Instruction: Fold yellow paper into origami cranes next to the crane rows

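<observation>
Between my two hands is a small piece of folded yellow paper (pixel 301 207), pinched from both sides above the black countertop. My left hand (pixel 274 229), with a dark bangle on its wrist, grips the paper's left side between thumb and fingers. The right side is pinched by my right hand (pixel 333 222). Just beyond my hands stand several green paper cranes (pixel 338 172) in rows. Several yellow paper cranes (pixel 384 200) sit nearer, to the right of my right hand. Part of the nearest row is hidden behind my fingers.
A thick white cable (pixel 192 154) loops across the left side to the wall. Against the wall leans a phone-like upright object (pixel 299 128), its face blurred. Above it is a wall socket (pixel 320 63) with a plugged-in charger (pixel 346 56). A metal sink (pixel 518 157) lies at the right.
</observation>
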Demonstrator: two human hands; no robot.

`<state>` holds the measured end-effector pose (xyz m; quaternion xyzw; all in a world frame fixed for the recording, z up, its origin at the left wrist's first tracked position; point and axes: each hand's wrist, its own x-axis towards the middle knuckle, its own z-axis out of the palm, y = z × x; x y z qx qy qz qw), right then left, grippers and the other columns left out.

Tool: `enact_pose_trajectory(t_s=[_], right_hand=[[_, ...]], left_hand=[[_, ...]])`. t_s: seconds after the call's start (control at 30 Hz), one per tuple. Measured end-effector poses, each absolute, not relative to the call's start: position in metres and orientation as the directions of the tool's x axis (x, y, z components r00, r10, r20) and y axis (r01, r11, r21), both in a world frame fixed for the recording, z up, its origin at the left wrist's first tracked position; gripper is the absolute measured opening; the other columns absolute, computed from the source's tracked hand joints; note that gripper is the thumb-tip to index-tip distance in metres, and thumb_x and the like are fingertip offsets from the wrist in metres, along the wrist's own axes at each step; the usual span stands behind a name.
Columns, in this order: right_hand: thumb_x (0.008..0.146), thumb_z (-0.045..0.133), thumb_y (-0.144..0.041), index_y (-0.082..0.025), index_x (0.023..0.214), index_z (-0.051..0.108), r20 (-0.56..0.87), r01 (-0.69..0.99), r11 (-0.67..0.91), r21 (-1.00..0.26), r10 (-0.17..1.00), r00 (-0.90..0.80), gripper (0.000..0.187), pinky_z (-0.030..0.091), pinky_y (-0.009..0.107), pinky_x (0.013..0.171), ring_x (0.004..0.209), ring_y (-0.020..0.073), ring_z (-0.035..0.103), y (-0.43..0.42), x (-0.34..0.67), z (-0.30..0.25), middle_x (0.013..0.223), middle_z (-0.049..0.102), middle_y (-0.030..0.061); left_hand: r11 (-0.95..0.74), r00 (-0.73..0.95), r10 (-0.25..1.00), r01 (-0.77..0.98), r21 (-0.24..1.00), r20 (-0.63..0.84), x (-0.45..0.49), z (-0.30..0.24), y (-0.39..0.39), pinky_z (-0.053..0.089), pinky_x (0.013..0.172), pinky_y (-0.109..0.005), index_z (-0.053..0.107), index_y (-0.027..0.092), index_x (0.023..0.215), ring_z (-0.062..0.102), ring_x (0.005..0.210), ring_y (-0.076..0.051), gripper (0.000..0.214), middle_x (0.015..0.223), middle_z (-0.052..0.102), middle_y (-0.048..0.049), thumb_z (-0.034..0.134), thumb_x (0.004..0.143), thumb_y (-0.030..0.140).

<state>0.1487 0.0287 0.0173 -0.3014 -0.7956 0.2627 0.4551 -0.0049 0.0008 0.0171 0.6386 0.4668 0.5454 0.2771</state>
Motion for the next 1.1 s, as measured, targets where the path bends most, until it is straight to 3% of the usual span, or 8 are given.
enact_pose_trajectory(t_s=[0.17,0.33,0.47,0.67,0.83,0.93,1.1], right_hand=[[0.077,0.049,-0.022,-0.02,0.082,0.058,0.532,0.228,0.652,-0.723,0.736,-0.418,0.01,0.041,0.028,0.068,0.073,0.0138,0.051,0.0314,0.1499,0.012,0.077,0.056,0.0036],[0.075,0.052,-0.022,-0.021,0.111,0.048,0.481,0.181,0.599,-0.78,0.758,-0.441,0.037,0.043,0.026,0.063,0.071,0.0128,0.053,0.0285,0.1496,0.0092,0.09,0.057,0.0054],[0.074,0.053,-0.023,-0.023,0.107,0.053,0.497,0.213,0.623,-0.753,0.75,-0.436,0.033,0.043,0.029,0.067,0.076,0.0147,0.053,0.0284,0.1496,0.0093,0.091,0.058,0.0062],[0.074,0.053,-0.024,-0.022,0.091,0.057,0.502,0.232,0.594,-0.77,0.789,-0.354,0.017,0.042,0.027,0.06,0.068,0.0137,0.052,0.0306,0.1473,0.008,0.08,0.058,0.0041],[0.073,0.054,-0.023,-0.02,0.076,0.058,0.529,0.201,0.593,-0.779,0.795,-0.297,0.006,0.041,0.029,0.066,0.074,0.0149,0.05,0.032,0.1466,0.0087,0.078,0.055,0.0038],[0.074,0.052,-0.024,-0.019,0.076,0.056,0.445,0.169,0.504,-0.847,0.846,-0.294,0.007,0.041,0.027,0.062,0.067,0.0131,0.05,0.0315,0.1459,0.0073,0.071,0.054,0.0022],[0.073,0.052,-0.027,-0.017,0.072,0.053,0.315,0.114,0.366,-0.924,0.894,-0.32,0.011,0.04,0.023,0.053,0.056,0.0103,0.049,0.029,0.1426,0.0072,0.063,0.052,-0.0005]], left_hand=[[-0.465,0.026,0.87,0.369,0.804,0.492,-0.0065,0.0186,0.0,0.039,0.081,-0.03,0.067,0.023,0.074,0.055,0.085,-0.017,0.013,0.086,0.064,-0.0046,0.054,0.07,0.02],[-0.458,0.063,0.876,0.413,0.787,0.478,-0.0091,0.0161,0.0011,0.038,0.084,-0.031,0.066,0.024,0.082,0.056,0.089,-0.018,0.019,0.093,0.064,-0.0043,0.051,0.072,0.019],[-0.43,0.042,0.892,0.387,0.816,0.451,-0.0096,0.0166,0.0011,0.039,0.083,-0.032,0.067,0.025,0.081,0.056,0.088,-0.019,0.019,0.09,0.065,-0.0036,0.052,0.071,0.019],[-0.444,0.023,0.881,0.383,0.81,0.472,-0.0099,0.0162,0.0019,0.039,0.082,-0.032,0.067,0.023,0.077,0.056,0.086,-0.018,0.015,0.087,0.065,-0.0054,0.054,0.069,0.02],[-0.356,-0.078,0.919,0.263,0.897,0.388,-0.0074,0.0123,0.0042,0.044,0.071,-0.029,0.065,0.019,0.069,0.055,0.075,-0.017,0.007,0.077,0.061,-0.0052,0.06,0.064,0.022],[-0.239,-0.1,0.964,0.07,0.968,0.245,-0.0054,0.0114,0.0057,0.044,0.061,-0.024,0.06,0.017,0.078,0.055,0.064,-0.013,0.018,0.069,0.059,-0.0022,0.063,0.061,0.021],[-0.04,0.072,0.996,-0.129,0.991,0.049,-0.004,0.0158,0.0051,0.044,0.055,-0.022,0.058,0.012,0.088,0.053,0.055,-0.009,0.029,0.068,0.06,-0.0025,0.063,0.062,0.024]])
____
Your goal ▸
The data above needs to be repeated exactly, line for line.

Solution to this exercise ▸
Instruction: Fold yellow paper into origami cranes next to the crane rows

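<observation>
Between my two hands is a small piece of folded yellow paper (pixel 301 207), pinched from both sides above the black countertop. My left hand (pixel 274 229), with a dark bangle on its wrist, grips the paper's left side between thumb and fingers. The right side is pinched by my right hand (pixel 333 222). Just beyond my hands stand several green paper cranes (pixel 338 172) in rows. Several yellow paper cranes (pixel 384 200) sit nearer, to the right of my right hand. Part of the nearest row is hidden behind my fingers.
A thick white cable (pixel 192 154) loops across the left side to the wall. Against the wall leans a phone-like upright object (pixel 299 128), its face blurred. Above it is a wall socket (pixel 320 63) with a plugged-in charger (pixel 346 56). A metal sink (pixel 518 157) lies at the right.
</observation>
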Demonstrator: two human hands; no robot.

`<state>` holds the measured end-effector pose (xyz m; quaternion xyzw; all in a world frame fixed for the recording, z up, its origin at the left wrist's first tracked position; point and axes: each hand's wrist, its own x-axis towards the middle knuckle, its own z-axis out of the palm, y = z × x; x y z qx qy qz qw), right then left, grippers and the other columns left out.

Tool: `enact_pose_trajectory(t_s=[_], right_hand=[[_, ...]], left_hand=[[_, ...]])`. t_s: seconds after the call's start (control at 30 Hz), one per tuple. Measured end-effector poses, each absolute, not relative to the call's start: position in metres and orientation as the directions of the tool's x axis (x, y, z components r00, r10, r20) and y axis (r01, r11, r21), both in a world frame fixed for the recording, z up, its origin at the left wrist's first tracked position; gripper is the absolute measured opening; the other columns absolute, computed from the source's tracked hand joints; note that gripper is the thumb-tip to index-tip distance in metres, and thumb_x and the like are fingertip offsets from the wrist in metres, along the wrist's own axes at each step; the usual span stands behind a name.
Columns, in this order: right_hand: thumb_x (0.008..0.146), thumb_z (-0.045..0.133), thumb_y (-0.144..0.041), index_y (-0.082..0.025), index_x (0.023..0.214), index_z (-0.051..0.108), r20 (-0.56..0.87), r01 (-0.69..0.99), r11 (-0.67..0.91), r21 (-1.00..0.26), r10 (-0.17..1.00), r00 (-0.90..0.80), gripper (0.000..0.187), pinky_z (-0.030..0.091), pinky_y (-0.009..0.107), pinky_x (0.013..0.171), ring_x (0.004..0.209), ring_y (-0.020..0.073), ring_z (-0.035..0.103), y (-0.43..0.42), x (-0.34..0.67), z (-0.30..0.25), middle_x (0.013..0.223), middle_z (-0.049..0.102), middle_y (-0.030..0.061); left_hand: r11 (-0.95..0.74), r00 (-0.73..0.95), r10 (-0.25..1.00), r01 (-0.77..0.98), r21 (-0.24..1.00), r20 (-0.63..0.84), x (-0.45..0.49), z (-0.30..0.24), y (-0.39..0.39), pinky_z (-0.053..0.089), pinky_x (0.013..0.172), pinky_y (-0.109..0.005), index_z (-0.053..0.107), index_y (-0.027..0.092), index_x (0.023..0.215), ring_z (-0.062..0.102), ring_x (0.005..0.210), ring_y (-0.076..0.051), gripper (0.000..0.214), middle_x (0.015..0.223), middle_z (-0.052..0.102), middle_y (-0.048..0.049), thumb_z (-0.034..0.134), thumb_x (0.004..0.143), thumb_y (-0.030..0.140).

<state>0.1487 0.0287 0.0173 -0.3014 -0.7956 0.2627 0.4551 -0.0049 0.0008 0.0171 0.6386 0.4668 0.5454 0.2771</state>
Motion for the next 1.1 s, as measured, targets where the path bends most, until it is straight to 3% of the usual span, or 8 are given.
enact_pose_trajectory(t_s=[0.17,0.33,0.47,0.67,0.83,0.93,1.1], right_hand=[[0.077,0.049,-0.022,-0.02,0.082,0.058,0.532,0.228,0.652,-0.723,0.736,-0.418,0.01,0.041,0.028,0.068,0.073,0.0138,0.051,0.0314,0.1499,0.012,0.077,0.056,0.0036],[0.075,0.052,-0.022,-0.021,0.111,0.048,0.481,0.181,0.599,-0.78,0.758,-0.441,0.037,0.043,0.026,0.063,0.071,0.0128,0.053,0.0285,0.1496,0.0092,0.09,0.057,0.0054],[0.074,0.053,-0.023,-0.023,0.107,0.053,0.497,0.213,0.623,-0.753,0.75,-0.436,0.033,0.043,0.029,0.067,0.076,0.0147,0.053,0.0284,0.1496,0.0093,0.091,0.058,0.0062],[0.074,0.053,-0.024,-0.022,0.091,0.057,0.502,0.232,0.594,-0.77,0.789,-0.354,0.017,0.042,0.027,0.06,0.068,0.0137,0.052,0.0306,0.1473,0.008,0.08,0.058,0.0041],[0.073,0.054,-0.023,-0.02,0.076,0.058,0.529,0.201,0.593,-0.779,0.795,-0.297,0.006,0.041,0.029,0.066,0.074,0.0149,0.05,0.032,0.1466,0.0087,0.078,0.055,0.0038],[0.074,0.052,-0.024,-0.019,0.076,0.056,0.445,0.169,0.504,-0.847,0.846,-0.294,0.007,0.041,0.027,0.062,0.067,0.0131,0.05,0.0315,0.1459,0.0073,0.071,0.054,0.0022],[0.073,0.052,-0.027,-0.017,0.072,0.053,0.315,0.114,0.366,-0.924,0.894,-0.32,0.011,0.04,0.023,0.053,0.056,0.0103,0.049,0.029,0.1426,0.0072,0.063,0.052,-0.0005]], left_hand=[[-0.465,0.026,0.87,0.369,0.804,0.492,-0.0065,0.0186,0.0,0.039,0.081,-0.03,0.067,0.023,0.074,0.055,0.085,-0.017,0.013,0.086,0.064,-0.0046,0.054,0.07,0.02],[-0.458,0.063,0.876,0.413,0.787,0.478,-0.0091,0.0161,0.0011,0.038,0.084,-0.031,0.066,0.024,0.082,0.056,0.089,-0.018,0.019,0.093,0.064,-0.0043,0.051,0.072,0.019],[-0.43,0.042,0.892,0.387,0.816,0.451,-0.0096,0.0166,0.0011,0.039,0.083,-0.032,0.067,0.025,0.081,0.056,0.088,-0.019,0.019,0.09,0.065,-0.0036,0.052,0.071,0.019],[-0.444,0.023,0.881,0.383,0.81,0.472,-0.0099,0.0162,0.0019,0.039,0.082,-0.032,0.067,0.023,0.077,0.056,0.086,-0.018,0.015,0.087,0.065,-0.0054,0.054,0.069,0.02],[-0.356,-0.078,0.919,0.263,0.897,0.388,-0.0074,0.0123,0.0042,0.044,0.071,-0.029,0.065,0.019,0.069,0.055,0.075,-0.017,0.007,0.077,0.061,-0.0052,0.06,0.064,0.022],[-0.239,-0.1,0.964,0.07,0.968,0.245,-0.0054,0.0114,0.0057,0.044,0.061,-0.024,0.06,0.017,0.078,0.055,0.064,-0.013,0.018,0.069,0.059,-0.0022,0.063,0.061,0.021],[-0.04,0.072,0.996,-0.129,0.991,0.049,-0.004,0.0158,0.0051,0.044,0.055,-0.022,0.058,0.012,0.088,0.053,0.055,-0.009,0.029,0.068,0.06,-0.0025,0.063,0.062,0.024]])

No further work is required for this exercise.